What the task requires
In the records below, find the line containing "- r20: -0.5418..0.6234" and the line containing "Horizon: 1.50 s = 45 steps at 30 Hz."; please repeat exactly the lines from one to the other, both included, and nothing more.

(Available data)

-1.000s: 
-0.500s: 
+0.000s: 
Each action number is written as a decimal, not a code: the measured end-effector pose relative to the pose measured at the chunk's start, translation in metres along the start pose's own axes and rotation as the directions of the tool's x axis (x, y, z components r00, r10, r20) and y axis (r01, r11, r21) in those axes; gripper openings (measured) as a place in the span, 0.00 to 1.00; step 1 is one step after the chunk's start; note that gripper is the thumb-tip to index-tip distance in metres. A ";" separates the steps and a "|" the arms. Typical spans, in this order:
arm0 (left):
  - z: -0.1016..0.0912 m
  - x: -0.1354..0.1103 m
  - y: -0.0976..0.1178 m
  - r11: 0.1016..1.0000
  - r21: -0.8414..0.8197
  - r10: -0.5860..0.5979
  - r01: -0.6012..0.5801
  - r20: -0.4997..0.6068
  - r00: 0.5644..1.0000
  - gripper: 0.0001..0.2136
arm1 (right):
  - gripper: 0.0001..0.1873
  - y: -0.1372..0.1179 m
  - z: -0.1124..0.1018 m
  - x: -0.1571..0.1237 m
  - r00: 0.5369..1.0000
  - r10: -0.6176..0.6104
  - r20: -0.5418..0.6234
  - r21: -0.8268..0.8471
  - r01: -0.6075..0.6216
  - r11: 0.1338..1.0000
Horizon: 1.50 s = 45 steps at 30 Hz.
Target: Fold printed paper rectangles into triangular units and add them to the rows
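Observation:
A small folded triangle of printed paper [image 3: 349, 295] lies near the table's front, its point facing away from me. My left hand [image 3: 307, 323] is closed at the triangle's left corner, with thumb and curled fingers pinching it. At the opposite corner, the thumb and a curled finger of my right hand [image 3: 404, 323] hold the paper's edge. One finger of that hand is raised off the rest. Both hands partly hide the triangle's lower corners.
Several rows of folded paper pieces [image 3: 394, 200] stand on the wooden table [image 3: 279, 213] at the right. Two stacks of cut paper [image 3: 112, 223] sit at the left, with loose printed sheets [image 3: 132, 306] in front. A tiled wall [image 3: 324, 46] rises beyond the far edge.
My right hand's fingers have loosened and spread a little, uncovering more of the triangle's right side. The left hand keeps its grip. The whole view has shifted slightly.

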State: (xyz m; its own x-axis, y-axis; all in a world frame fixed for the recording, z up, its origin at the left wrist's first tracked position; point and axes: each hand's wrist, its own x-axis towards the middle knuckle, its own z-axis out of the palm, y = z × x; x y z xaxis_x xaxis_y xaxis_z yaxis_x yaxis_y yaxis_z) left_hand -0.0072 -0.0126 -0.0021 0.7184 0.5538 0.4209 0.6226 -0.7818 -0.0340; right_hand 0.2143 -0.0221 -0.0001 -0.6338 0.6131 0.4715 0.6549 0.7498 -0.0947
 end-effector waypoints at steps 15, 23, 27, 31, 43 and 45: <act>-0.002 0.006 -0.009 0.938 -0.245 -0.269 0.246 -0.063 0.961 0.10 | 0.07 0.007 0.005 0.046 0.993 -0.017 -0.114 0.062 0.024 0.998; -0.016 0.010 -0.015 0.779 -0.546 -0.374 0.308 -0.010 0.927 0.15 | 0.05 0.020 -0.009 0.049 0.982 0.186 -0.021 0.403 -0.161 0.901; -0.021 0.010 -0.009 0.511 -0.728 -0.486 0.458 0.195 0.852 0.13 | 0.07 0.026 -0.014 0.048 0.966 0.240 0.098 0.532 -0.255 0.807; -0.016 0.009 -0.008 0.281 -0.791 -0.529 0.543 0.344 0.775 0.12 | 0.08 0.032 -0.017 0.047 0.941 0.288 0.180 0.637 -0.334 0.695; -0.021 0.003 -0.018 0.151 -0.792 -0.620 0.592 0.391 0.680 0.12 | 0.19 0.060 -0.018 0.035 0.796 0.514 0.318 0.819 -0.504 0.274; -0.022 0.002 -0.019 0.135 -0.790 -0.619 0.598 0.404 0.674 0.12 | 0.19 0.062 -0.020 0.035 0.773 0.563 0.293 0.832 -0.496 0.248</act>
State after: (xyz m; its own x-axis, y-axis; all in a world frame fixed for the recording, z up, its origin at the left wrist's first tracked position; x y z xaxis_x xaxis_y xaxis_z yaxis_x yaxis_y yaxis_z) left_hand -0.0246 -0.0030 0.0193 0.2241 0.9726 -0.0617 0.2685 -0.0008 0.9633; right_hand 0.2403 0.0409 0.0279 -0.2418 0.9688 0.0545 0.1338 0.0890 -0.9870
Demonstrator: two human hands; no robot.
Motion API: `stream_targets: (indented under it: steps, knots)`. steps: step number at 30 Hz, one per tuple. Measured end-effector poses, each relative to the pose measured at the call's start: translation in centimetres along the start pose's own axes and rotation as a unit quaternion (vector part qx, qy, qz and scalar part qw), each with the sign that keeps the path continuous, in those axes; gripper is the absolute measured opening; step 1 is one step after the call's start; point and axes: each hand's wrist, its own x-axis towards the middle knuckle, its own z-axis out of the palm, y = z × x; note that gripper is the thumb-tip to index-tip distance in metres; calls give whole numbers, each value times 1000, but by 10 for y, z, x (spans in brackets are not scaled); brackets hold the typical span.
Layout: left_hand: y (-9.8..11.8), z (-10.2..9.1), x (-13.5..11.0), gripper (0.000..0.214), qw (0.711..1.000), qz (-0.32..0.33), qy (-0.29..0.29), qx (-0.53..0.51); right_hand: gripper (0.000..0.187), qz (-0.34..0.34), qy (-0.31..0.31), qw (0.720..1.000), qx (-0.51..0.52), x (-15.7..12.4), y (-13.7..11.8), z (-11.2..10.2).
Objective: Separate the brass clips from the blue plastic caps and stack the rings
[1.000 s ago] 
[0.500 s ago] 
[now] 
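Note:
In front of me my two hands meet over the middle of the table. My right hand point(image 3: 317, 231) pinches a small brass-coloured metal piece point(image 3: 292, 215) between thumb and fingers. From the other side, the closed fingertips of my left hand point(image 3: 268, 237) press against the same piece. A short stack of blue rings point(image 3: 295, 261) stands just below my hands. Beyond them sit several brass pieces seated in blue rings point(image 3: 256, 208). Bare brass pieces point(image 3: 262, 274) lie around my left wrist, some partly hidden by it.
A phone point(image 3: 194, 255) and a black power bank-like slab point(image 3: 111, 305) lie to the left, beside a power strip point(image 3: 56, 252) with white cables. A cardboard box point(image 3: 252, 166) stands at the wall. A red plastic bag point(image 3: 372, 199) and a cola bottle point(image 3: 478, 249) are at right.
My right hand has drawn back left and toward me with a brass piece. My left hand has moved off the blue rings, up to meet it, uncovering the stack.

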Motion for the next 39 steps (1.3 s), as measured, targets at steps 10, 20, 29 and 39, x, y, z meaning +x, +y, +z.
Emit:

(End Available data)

Worked solution
  - r20: -0.5418..0.6234
  - r21: -0.8268..0.8471
  - r01: -0.6075..0.6216
  - r11: 0.1338..1.0000
Horizon: 1.50 s = 45 steps at 30 Hz.

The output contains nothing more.